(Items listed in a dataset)
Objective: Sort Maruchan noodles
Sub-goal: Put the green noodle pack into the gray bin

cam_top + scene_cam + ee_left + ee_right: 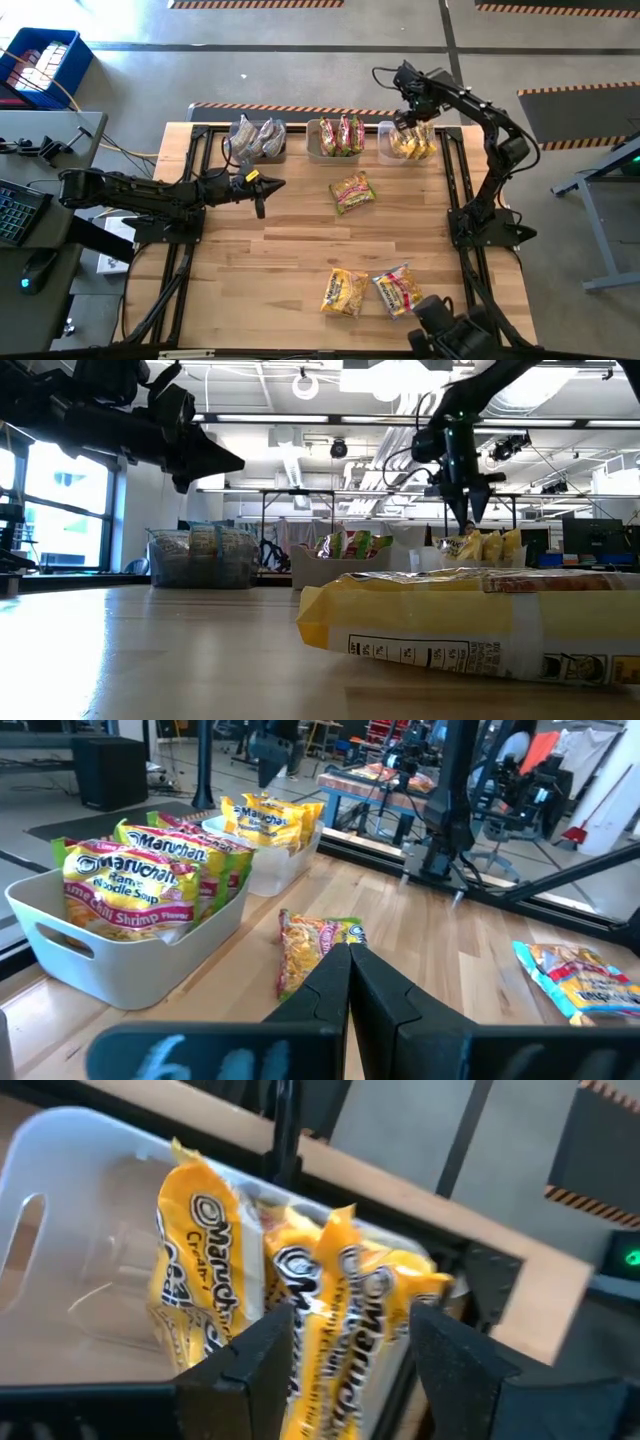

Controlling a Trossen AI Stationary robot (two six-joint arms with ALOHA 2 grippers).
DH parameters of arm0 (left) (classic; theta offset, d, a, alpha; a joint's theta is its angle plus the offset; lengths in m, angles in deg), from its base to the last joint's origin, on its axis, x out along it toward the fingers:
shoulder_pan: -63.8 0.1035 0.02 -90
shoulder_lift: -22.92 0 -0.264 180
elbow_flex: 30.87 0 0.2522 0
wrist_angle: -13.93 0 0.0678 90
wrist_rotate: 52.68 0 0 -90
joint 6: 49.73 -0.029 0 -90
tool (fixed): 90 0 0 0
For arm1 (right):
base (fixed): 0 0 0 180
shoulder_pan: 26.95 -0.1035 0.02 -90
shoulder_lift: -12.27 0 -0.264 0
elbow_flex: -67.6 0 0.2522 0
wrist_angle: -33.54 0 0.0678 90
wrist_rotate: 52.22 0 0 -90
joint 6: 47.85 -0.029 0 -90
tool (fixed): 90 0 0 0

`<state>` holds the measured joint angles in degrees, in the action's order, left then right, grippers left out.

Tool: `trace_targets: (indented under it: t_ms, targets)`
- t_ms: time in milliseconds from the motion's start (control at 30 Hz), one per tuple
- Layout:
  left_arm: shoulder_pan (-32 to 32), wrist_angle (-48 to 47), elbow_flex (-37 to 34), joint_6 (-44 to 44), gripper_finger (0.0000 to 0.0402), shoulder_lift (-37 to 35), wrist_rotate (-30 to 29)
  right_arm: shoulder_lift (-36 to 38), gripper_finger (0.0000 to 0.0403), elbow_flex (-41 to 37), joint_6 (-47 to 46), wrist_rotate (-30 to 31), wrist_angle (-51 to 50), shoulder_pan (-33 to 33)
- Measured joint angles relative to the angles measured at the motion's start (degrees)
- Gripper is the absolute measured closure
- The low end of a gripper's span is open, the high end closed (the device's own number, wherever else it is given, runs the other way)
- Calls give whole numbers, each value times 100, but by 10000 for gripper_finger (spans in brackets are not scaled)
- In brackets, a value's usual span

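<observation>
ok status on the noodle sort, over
Right gripper over the right bin, jaws open astride a yellow packet. Left gripper shut, waiting mid-table. Three loose packets left on the table. Nothing in the way.

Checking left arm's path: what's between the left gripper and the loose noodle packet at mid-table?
Only bare wooden table, seen in the high view: nothing lies between the shut left gripper and the yellow crinkly plastic noodle packet with green and red print.
</observation>
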<state>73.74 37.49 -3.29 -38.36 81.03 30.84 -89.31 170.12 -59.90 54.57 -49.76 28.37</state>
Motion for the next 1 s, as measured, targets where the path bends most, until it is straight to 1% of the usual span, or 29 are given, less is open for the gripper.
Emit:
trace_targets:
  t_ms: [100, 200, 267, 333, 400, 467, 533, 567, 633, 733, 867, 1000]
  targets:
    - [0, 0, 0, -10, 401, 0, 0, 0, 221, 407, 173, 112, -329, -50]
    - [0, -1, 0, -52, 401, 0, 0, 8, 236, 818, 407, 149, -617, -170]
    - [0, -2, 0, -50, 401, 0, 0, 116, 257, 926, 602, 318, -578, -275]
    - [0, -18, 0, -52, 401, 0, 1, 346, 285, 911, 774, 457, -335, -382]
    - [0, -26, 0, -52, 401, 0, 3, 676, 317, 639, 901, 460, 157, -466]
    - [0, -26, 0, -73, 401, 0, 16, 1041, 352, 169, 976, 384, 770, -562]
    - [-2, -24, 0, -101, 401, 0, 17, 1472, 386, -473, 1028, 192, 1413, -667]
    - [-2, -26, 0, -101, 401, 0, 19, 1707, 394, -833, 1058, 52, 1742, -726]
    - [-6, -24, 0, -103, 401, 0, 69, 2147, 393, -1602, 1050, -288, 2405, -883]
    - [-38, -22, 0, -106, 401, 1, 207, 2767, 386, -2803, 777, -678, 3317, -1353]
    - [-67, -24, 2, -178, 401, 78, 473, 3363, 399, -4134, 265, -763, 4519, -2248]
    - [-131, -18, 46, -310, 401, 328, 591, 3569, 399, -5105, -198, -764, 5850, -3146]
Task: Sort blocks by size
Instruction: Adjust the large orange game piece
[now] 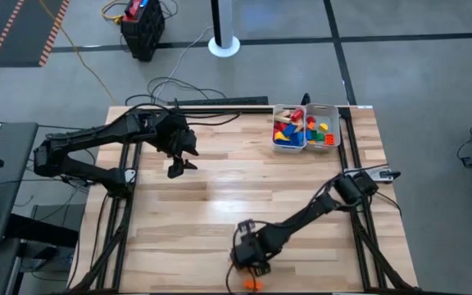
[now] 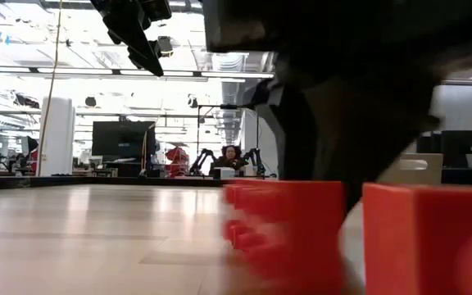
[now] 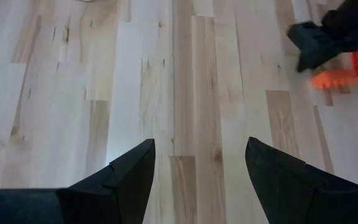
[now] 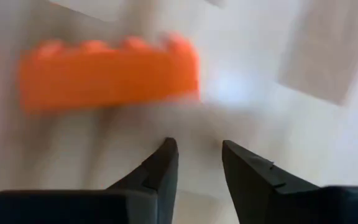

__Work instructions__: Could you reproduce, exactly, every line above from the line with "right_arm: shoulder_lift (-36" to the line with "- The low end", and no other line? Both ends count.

__Solution for this problem__:
  right_arm: shoulder_lift (-36 to 38), gripper_finger (0.0000 to 0.0403), elbow_flex (-41 to 37), joint_6 (-47 to 46), wrist_rotate (-30 to 31), wrist_angle (-51 to 50), shoulder_pan (-33 to 33)
- Measured joint angles relative to the angles measured at the motion's start (degrees)
- Gripper is the absolute measured closure
- The low end of a gripper's span is open, the high end closed (the device's own number, wherever else it is given, runs the other way)

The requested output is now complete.